Optimal subset selection methods

In many situations, the analyst must choose subsets of data prior to processing it. Some examples of these are in experimental design, robust estimation of multivariate location and scatter, and density estimation. The problem can be stated as follows: given a data set of size n, select a subset of these points of size h, where $h < n$, using a suitable selection criterion. In this dissertation, I develop several methods of selecting subsets of data, and I provide supporting theory for the algorithms. These methods will optimize the determinant, the trace or a single eigenvalue of the Fisher Information Matrix, and they are presented from two standpoints: when the data are centered at the sample mean and when they are not. I prove that the globally optimal solution is found when the trace or a single eigenvalue is optimized and when the data do not have to be re-centered at each iteration. Some of these methods require a large amount of computer time when extremely large data sets must be reduced. I develop a recursive form for the optimization of the determinant of the information matrix which can be used for centered or offset data.
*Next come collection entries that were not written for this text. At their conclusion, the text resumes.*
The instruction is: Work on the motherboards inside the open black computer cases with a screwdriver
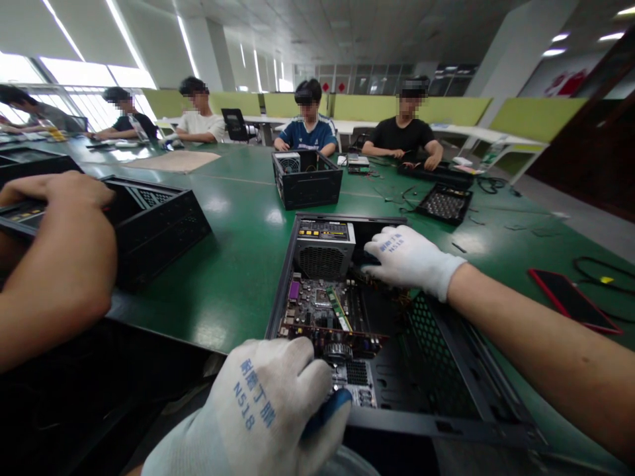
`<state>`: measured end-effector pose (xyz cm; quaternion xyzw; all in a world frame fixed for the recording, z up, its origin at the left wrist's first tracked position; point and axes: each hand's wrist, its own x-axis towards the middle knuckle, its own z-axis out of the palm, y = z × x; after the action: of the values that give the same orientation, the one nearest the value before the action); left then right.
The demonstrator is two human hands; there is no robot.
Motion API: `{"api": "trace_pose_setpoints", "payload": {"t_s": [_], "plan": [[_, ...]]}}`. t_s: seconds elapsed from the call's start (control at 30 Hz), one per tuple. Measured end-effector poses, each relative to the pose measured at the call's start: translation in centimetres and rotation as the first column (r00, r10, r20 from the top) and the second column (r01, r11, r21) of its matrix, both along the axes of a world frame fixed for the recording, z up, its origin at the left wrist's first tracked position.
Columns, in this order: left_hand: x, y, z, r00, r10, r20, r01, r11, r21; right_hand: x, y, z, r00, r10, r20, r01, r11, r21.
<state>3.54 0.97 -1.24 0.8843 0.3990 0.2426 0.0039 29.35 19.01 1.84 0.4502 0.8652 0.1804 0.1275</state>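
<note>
An open black computer case lies in front of me. Inside it are a power supply, a motherboard and a green memory stick lying at a slant over the board. My left hand, in a white glove, is at the case's near left, its fingers bent and close together beside the expansion card; what they hold, if anything, is hidden. Also gloved, my right hand reaches into the case right of the power supply, fingers bent, their tips in shadow among dark parts.
A co-worker's arm reaches into another case on the left. Further back are a third case, a black tray and several seated people. A red-edged phone-like device and cables are on the right.
</note>
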Motion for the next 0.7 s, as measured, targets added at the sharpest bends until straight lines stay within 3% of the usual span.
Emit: {"api": "trace_pose_setpoints", "payload": {"t_s": [0.37, 0.57, 0.7], "plan": [[0.0, 0.4, 0.4, 1.000, -0.006, 0.030, 0.007, 1.000, -0.024, 2.6, -1.8, -1.0, 0.921, 0.014, -0.388, -0.006, 1.000, 0.022], [0.3, 1.2, 2.4, 0.999, -0.034, -0.032, 0.028, 0.985, -0.171, 2.7, -1.7, -1.2, 0.884, 0.027, -0.466, -0.039, 0.999, -0.016], [1.7, 3.8, 3.7, 0.987, 0.023, -0.159, -0.048, 0.987, -0.152, 2.8, -1.8, -1.1, 0.869, 0.025, -0.495, -0.038, 0.999, -0.017]]}}
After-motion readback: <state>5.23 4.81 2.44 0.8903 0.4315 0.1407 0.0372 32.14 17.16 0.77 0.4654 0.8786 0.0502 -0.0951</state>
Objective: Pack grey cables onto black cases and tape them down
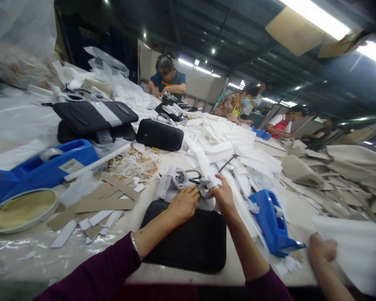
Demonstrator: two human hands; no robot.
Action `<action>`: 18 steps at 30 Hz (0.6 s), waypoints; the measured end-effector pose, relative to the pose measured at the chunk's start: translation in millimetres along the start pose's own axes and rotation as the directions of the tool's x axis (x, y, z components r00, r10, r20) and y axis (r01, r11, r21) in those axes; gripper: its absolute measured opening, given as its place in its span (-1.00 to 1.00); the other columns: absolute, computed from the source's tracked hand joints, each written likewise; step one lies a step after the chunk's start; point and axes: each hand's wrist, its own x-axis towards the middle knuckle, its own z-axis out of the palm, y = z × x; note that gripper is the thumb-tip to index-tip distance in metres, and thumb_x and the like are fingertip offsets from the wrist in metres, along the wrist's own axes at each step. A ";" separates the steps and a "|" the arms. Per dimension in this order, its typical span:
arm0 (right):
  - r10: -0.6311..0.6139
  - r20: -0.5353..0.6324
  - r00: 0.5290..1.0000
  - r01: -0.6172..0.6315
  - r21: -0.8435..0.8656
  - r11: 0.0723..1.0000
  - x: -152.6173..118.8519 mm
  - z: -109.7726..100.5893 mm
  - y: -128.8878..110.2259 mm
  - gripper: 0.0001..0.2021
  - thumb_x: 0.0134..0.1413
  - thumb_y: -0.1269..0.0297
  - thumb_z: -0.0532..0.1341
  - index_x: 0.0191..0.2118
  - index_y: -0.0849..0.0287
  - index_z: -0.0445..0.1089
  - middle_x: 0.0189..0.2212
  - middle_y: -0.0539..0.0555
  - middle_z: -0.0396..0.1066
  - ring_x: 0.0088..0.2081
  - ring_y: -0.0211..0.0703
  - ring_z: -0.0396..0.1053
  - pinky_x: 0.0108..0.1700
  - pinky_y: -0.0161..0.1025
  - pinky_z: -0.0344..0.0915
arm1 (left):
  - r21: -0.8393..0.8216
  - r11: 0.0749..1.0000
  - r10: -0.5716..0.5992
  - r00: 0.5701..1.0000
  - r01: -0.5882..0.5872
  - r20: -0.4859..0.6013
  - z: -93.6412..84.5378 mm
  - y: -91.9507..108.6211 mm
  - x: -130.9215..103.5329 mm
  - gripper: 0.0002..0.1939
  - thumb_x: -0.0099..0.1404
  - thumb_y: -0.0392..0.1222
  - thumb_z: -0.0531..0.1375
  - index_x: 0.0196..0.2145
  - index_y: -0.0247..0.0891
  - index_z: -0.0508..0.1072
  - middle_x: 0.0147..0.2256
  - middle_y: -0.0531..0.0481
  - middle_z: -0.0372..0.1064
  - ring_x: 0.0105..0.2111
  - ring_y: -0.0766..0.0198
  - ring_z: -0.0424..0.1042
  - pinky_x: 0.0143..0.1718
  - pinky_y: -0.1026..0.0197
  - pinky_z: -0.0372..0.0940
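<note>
A black zip case (188, 246) lies flat at the table's front edge, beneath my forearms. Just beyond its far edge is a bundle of grey coiled strap (204, 189), partly hidden by my fingers. My left hand (184, 205) is curled over the near left side of this bundle, its fingertips largely out of sight. My right hand (223, 193) pinches the bundle's right side, where a white foam strip (202, 161) meets it. A thin dark strap end (228, 162) sticks up beyond my right hand. Another grey coil (181, 177) sits just beyond my left hand.
Blue tape dispensers (271, 221) stand right and left. Cardboard strips (105, 205), tag strings (133, 165) and a round tin (21, 209) lie left. Black cases (159, 134) and white foam sheets (225, 133) are beyond. A co-worker's hand (322, 248) is at right; several people work farther back.
</note>
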 end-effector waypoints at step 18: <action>-0.002 0.254 0.967 -0.163 0.629 0.760 -2.8 -4.6 26.6 -0.73 -0.24 0.14 0.28 -0.39 0.19 0.32 -0.49 -0.03 0.33 -0.42 -0.21 0.25 -0.39 -0.29 0.18 | -0.240 0.960 -0.155 0.988 0.147 -0.014 0.5 25.4 23.2 -0.74 0.30 -0.26 0.06 -0.04 -0.23 0.27 -0.05 -0.12 0.31 -0.06 0.12 0.39 -0.03 0.10 0.33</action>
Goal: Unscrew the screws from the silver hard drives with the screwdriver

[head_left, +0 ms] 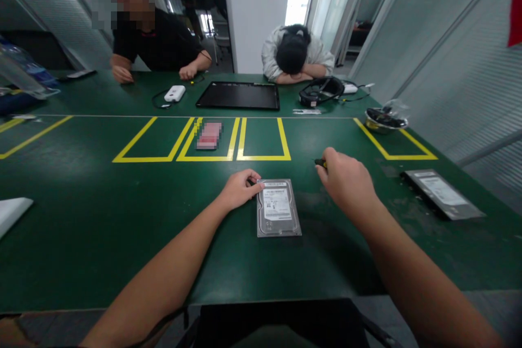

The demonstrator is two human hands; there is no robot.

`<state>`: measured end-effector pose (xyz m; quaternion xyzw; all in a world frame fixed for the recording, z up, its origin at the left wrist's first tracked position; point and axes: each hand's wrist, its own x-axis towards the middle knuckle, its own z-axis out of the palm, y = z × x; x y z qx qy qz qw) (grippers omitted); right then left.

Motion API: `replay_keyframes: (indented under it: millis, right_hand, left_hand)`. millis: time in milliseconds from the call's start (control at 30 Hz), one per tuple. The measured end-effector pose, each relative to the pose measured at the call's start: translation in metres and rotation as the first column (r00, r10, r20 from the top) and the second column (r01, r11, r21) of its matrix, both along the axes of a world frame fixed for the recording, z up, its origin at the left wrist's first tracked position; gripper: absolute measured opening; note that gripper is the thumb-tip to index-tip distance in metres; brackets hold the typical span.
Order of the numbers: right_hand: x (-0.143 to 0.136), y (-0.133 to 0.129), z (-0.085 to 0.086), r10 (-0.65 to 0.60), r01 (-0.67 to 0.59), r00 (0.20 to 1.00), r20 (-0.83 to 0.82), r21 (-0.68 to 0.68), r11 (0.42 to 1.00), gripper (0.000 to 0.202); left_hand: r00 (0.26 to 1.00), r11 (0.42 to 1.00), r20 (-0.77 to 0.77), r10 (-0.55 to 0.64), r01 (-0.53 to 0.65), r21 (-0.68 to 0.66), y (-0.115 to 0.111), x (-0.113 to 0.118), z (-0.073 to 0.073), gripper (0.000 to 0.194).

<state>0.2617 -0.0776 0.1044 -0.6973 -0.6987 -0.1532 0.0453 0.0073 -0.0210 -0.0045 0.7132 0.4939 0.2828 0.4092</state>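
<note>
A silver hard drive [281, 225] with a white label lies flat on the green table in front of me. My left hand [240, 189] grips its upper left corner between thumb and fingers. To the right, my right hand [346, 176] is closed around a small black-and-yellow tool [320, 163], apparently a screwdriver, held above the table and apart from the drive. Most of that tool is hidden inside my fist. A second hard drive [442, 190] rests farther right, label side up.
Yellow tape [265, 158] marks out boxes on the table; a pink blurred item [209, 136] is in one. A metal bowl [385, 126] of dark parts stands back right. Beyond lie a black flat panel [240, 95] and black headgear [322, 89]. Two people sit opposite.
</note>
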Motion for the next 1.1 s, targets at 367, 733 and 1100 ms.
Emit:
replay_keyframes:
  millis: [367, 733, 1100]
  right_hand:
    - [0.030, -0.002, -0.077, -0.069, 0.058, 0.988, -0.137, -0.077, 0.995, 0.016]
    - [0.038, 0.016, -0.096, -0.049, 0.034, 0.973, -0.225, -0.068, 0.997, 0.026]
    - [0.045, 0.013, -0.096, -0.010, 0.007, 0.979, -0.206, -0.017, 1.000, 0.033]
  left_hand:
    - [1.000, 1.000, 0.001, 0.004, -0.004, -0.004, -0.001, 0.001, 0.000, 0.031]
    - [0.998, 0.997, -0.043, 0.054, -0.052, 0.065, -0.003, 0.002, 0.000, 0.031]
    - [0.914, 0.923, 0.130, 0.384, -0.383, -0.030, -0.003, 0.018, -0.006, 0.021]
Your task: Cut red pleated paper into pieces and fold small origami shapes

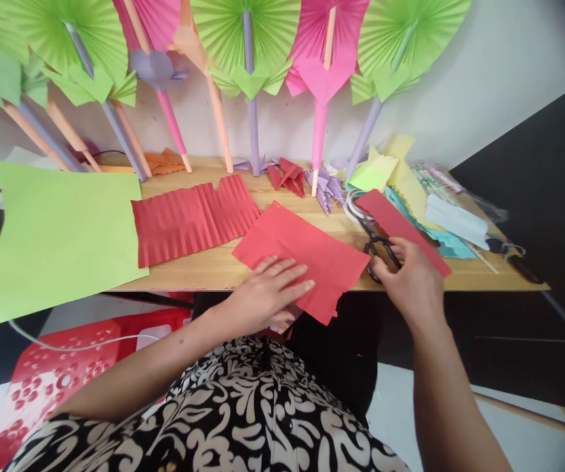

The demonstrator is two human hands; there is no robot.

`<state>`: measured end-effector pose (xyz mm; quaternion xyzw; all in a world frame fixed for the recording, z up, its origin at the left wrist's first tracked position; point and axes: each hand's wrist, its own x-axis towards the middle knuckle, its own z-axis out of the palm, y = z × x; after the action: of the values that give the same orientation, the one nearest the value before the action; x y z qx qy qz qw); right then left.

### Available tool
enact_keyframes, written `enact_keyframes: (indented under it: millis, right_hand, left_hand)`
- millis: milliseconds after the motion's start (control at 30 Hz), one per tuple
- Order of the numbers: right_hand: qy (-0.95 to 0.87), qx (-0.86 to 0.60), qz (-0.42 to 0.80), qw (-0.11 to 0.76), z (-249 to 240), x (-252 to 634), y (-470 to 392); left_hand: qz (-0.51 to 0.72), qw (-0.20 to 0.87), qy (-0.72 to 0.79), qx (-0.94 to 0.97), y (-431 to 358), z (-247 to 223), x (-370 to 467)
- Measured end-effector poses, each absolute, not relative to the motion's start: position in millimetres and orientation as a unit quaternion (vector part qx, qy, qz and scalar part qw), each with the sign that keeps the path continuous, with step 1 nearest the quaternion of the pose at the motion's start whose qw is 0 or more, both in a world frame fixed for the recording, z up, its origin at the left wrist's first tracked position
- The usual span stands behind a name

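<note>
My left hand (275, 292) lies across a red paper sheet (322, 265), fingers stretched over its top and the thumb at the near edge, partly hidden. This sheet overhangs the front edge of the table, and its lower right edge is uneven. In my right hand (413, 278) are black-handled scissors (371, 242), held by the handles, with the blades pointing away over the table. Just beyond them lies a red paper strip (405, 229). To the left of the sheet rests a pleated red paper (194, 219), its folds partly spread.
A large green sheet (66, 236) covers the table's left end and overhangs its edge. Paper fans on rolled sticks (252, 124) lean against the wall. Folded red paper (287, 177), purple pieces (326, 187), and yellow paper (403, 177) lie along the back. A red stool (76, 360) stands below left.
</note>
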<state>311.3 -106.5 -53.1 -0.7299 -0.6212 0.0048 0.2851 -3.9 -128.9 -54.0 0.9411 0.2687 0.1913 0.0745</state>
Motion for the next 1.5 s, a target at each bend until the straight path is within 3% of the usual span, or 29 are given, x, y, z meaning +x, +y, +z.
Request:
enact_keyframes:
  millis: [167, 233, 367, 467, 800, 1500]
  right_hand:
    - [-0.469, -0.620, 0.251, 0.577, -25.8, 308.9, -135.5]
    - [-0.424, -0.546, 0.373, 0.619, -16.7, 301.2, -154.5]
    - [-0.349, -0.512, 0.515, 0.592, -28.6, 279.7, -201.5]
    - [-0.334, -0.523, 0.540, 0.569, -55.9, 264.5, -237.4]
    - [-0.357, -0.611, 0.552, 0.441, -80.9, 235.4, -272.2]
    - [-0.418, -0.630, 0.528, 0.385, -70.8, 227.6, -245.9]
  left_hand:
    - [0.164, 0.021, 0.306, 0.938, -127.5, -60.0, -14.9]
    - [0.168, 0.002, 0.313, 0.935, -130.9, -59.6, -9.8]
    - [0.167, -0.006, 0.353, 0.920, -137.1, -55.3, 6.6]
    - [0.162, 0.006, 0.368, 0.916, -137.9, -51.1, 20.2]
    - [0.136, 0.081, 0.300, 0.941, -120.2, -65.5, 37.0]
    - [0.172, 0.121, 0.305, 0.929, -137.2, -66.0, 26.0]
I show that this makes the method suitable for parallel implementation, and I provide an analysis of the parallel code as implemented on the Intel Paragon. Results show that the method, while not embarrassingly parallel, yields excellent speed-up and efficiency. A study of load balance and communication problems is provided. These methods are applied to two statistical applications: selecting the subset of data for the Minimum Volume Ellipse estimate of location and scatter and determining the number of groups and initial parameters in finite mixture densities. Results indicate that the subset selection methods described in this dissertation are very useful in these cases. Finally, I provide a discussion of other statistical problems where these algorithms can be applied.